[What you should do]
As soon as the line containing "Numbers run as" appears in the material below, start returning lines exactly, and end with the line containing "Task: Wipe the".

[Dataset excerpt]
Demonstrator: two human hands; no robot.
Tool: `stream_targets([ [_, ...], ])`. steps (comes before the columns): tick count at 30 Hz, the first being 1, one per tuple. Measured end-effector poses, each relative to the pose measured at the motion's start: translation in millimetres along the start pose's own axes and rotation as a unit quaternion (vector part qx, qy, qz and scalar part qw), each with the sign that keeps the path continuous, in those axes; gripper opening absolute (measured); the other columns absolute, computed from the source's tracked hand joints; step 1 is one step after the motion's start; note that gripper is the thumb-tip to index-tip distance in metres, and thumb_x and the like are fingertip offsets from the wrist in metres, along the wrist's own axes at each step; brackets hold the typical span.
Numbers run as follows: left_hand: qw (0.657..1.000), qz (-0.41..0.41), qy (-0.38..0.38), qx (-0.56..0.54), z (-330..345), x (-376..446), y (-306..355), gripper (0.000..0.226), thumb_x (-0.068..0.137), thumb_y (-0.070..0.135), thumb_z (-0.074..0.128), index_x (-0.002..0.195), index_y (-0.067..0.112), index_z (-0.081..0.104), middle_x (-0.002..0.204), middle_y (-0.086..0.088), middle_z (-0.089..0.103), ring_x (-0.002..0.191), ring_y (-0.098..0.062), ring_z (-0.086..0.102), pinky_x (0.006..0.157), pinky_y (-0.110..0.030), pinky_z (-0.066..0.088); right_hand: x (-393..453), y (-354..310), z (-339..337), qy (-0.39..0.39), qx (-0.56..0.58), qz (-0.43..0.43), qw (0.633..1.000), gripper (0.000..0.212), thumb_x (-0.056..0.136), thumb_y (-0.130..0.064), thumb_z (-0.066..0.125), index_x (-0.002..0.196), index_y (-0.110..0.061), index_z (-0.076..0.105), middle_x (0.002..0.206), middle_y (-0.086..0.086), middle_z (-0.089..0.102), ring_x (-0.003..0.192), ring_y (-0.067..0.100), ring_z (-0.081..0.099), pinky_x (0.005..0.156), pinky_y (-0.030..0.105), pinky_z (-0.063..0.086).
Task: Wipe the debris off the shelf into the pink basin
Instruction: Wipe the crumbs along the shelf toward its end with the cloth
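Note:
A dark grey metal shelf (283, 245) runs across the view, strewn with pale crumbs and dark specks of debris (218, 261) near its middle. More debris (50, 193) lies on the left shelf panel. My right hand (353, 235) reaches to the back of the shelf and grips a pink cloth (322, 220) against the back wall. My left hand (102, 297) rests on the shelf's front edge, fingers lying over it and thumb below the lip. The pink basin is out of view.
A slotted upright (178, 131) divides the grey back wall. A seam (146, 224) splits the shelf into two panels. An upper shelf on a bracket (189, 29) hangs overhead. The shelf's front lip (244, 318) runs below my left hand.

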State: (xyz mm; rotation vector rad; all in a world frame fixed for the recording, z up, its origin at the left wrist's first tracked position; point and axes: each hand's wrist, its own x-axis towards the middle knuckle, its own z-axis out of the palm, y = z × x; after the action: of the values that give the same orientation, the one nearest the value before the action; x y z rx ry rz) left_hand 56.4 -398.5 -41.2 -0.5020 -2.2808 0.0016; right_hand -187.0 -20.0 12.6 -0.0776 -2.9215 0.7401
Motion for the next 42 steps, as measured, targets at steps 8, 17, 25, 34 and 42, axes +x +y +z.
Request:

[Your response]
Numbers run as follows: left_hand: qw (0.657..1.000), qz (-0.41..0.41), qy (-0.38..0.38), qx (-0.56..0.54), z (-330..345), x (-376..446), y (-306..355), gripper (0.000..0.226), thumb_x (-0.068..0.137), thumb_y (-0.070..0.135), thumb_z (-0.074..0.128), index_x (-0.002..0.195), index_y (-0.067..0.112), index_z (-0.081..0.104), middle_x (-0.002..0.204), middle_y (-0.086..0.088), middle_z (-0.089..0.103), ring_x (-0.002..0.191), ring_y (-0.098..0.062), ring_z (-0.086..0.102), pinky_x (0.006..0.157), pinky_y (-0.110..0.030), pinky_z (-0.066..0.088); right_hand: x (-393..453), y (-354..310), z (-339..337), qy (-0.39..0.39), qx (-0.56..0.58), qz (-0.43..0.43), qw (0.633..1.000), gripper (0.000..0.212), thumb_x (-0.056..0.136), thumb_y (-0.130..0.064), thumb_z (-0.066..0.125), index_x (-0.002..0.196), index_y (-0.110..0.061), index_z (-0.076..0.105), middle_x (0.002..0.206), middle_y (-0.086..0.086), middle_z (-0.089..0.102), ring_x (-0.003..0.192), ring_y (-0.067..0.100), ring_z (-0.081..0.099), pinky_x (0.005..0.156), pinky_y (-0.030..0.105), pinky_z (-0.063..0.086).
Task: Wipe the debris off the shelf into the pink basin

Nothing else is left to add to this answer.